Here are the patient education articles that are relevant to this topic. We encourage you to print or e-mail these topics to your patients. (You can also locate patient education articles on a variety of subjects by searching on "patient info" and the keyword(s) of interest.)
●Beyond the Basics topic (see "Patient education: Nonallergic rhinitis (runny or stuffy nose) (Beyond the Basics)")
SUMMARY AND RECOMMENDATIONS
●Definition and pathogenesis – Chronic nonallergic rhinitis (NAR) is a syndrome in which some combination of sneezing, rhinorrhea, nasal congestion, and postnasal drainage is present over time in the absence of a specific allergic etiology. The pathogenesis is not well-characterized. Other terms for this condition include vasomotor rhinitis, idiopathic rhinitis, nonallergic-noninfectious rhinitis, and intrinsic rhinitis. (See 'Introduction' above and 'Definition' above and 'Pathogenesis' above.)
●Prevalence – As many as 50 percent of patients presenting with rhinitis may have NAR, either alone or in combination with allergic rhinitis or other forms of rhinitis. (See 'Prevalence' above.)
●Clinical features – Compared with allergic rhinitis, NAR has a later age of onset (usually after age 20) and more prominent nasal congestion and postnasal drainage. Symptoms of allergic conjunctivitis are absent. Patients often identify weather conditions or nonspecific respiratory irritants (eg, cigarette smoke) as exacerbating factors. Gustatory rhinitis is a subtype of NAR that presents as watery rhinorrhea in response to eating, particularly upon ingestion of heated or spicy foods (See 'Clinical features' above.)
●Diagnosis – Diagnosis is based upon characteristic historic features, physical exam findings, and the absence of evidence of sensitivity to aeroallergens. It is a diagnosis of exclusion, although it may coexist with other forms of rhinitis. (See 'Diagnosis' above and 'Differential diagnosis' above.)
•For patients with moderate-to-severe symptoms, we suggest combination therapy with both INGCs (table 2) and intranasal antihistamines, rather than monotherapy with either agent (Grade 2C). We find that most patients require both agents daily for adequate symptom control. We start with full-strength doses of both agents and reduce the doses over time as symptoms improve. Combination sprays containing both glucocorticoid and antihistamine are also available (ie, azelastine-fluticasone and olopatadine-mometasone). (See 'Combination therapy' above.)
•For patients with NAR and prominent nasal congestion that is refractory to INGCs (table 2), intranasal antihistamines, or a combination of both, we suggest adding over-the-counter oral decongestants on an as-needed basis (Grade 2C). Pseudoephedrine is commonly employed, but should be used with caution in patients with hypertension. (See 'Adjunctive therapies' above.)

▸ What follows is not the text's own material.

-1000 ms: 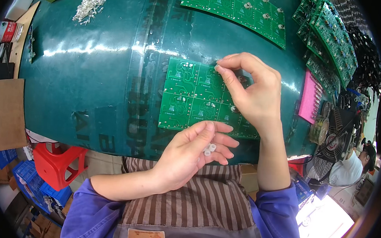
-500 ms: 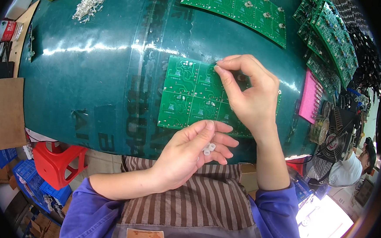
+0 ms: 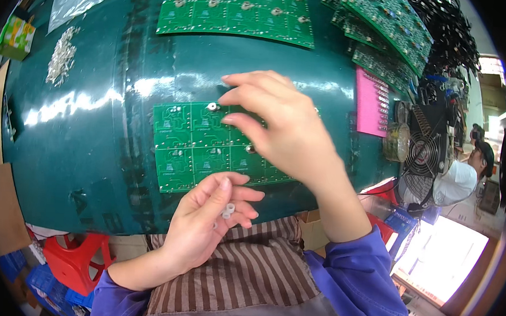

•Daily nasal saline irrigation is a helpful adjunctive therapy for patients with NAR and other forms of rhinitis who find the maneuver comfortable (table 3). Regular use of over-the-counter nasal saline sprays may also benefit some patients. (See 'Adjunctive therapies' above.)
•For patients with prominent watery rhinorrhea without other symptoms, we suggest ipratropium nasal spray (Grade 2C). Isolated rhinorrhea is typical of gustatory rhinitis and rhinitis of older adults. (See 'Prominent rhinorrhea without other symptoms' above.)
●Prognosis – NAR tends to be a persistent condition. Over time, it may involve the lower airways in some patients, leading to asthma, and can also progress to allergic rhinitis. (See 'Prognosis' above and 'Evidence for a localized allergic response' above.)